Capítulo 66: A busca
Tyla sentiu o impacto da aterrissagem subir pelas pernas, resultado da queda longa e da bruta desaceleração final. As travas dos pés se abriram e os painéis laterais da cápsula recuaram em trilhos hidropneumáticos, permitindo que o ar frio entrasse sem pedir permissão. A luz branca da paisagem tomou o espaço interno de uma vez. O mundo lá fora não tinha formas definidas, apenas um campo contínuo de neve que se perdia em linhas suaves até onde a visão alcançava.
Ela saltou para fora antes de pensar melhor, e os pés afundaram até os tornozelos na neve fofa.
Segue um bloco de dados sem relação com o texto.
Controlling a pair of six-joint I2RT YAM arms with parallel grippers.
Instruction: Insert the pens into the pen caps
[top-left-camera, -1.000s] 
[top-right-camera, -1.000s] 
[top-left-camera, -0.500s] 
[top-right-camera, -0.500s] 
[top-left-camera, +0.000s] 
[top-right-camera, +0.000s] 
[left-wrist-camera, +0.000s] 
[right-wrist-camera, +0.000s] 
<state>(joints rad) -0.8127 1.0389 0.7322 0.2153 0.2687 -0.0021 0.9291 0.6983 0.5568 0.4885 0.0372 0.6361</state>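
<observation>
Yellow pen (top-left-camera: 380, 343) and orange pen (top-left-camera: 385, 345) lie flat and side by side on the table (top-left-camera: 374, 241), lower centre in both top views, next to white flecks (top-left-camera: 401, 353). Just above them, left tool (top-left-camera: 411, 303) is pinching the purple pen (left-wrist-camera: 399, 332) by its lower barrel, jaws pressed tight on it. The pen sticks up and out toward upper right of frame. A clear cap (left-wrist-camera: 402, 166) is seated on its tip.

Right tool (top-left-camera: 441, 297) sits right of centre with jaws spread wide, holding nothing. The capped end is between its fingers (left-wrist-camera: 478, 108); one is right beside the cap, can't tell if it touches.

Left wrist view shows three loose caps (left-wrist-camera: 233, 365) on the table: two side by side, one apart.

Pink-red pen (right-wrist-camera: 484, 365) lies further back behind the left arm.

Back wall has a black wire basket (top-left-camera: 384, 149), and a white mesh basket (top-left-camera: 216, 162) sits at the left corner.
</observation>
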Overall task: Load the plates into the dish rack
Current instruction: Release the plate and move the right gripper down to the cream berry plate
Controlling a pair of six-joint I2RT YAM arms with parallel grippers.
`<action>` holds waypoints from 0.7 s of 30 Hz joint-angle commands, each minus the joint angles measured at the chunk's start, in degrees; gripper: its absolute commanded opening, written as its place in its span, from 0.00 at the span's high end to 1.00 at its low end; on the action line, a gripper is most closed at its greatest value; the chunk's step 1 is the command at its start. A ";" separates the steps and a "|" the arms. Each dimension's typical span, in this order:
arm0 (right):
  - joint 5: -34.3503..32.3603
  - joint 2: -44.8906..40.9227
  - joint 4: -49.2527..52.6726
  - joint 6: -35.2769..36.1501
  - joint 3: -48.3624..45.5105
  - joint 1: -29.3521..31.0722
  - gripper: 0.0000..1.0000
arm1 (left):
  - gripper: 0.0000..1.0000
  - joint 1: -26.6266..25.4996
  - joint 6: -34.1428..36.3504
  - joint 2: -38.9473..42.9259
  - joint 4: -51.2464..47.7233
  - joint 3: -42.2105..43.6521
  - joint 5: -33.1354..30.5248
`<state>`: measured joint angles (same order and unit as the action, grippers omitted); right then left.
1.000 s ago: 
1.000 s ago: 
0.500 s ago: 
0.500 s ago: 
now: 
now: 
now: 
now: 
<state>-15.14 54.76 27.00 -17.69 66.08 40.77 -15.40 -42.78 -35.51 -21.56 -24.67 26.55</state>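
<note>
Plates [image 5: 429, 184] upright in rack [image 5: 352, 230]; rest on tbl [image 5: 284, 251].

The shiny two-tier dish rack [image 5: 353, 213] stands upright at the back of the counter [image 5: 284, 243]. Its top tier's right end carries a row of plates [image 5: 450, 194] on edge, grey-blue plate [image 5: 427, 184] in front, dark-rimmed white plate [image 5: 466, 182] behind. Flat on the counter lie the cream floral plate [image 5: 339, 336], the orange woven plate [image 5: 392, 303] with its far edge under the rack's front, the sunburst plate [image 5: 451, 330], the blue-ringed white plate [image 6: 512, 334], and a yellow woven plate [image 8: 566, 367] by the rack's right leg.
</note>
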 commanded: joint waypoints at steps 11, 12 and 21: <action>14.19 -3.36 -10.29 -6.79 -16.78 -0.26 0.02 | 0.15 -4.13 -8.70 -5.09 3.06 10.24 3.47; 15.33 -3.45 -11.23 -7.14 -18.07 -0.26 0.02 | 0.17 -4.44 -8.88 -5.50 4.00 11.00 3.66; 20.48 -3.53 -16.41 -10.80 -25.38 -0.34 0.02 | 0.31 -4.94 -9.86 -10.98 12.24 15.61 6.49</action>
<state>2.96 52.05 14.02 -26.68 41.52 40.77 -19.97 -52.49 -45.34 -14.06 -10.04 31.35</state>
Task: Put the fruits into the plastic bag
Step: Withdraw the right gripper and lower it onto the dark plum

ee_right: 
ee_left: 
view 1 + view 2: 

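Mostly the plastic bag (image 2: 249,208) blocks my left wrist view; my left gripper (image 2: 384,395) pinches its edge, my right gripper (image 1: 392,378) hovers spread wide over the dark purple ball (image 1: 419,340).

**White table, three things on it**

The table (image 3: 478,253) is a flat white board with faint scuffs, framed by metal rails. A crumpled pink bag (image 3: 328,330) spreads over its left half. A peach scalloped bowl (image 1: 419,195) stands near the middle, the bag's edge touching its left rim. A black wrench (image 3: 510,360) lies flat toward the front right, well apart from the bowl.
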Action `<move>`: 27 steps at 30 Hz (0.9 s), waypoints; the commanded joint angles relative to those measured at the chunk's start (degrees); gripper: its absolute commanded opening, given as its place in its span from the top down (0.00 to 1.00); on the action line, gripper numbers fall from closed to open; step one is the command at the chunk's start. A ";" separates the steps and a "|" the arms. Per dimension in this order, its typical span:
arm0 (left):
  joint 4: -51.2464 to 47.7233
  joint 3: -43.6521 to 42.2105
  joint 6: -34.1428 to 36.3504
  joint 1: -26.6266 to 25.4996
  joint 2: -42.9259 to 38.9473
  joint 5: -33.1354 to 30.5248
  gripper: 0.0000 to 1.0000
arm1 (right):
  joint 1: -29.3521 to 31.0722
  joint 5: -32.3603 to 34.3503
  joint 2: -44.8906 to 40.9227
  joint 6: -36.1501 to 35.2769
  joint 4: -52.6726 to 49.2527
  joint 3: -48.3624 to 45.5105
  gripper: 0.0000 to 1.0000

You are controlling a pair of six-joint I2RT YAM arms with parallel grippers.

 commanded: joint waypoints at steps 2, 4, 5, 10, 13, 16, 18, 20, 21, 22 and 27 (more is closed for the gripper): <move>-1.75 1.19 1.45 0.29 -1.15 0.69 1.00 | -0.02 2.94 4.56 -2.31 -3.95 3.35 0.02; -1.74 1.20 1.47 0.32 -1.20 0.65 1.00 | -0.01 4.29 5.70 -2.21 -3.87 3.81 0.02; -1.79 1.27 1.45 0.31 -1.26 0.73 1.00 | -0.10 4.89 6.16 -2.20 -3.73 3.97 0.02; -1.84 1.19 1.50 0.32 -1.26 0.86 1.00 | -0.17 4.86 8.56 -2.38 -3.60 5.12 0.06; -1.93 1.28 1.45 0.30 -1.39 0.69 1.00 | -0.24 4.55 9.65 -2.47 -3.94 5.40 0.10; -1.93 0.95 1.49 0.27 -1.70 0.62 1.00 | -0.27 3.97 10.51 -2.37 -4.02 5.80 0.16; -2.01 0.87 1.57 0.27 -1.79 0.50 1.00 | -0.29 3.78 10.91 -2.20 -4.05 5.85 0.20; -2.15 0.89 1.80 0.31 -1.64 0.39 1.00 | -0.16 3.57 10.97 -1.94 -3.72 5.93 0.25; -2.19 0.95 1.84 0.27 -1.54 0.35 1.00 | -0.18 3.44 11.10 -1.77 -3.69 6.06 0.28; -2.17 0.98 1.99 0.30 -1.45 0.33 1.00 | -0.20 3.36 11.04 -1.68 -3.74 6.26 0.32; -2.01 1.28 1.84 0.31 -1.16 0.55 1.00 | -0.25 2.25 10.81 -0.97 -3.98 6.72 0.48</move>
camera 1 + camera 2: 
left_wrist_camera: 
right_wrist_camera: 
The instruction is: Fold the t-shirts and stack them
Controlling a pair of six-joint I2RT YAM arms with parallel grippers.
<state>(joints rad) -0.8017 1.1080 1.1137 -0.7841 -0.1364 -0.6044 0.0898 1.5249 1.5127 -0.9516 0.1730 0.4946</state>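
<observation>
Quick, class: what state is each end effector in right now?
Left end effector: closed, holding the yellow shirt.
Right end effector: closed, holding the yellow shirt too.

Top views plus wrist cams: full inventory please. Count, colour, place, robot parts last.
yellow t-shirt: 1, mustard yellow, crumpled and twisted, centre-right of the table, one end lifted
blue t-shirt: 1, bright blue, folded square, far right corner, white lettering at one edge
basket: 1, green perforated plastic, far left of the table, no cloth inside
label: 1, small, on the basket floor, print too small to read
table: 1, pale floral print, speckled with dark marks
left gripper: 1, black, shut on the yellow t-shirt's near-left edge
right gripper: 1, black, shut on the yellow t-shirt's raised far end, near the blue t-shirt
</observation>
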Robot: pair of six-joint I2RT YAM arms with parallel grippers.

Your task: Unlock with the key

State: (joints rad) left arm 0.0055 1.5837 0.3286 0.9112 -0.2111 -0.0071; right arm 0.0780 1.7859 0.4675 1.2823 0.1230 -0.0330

Um vento cortante soprou contra o visor, lançando fragmentos úmidos de gelo que bateram com força suficiente para fazê-la piscar. Mesmo dentro da armadura, sentiu o corpo reagir, não de medo, mas de alerta.
E foi esse alerta que trouxe a lembrança de volta de forma instantânea:
Lyra. Caindo. Perdendo o controle. Sumindo no branco.
O visor interno exibiu suas informações assim que Tyla ergueu o rosto.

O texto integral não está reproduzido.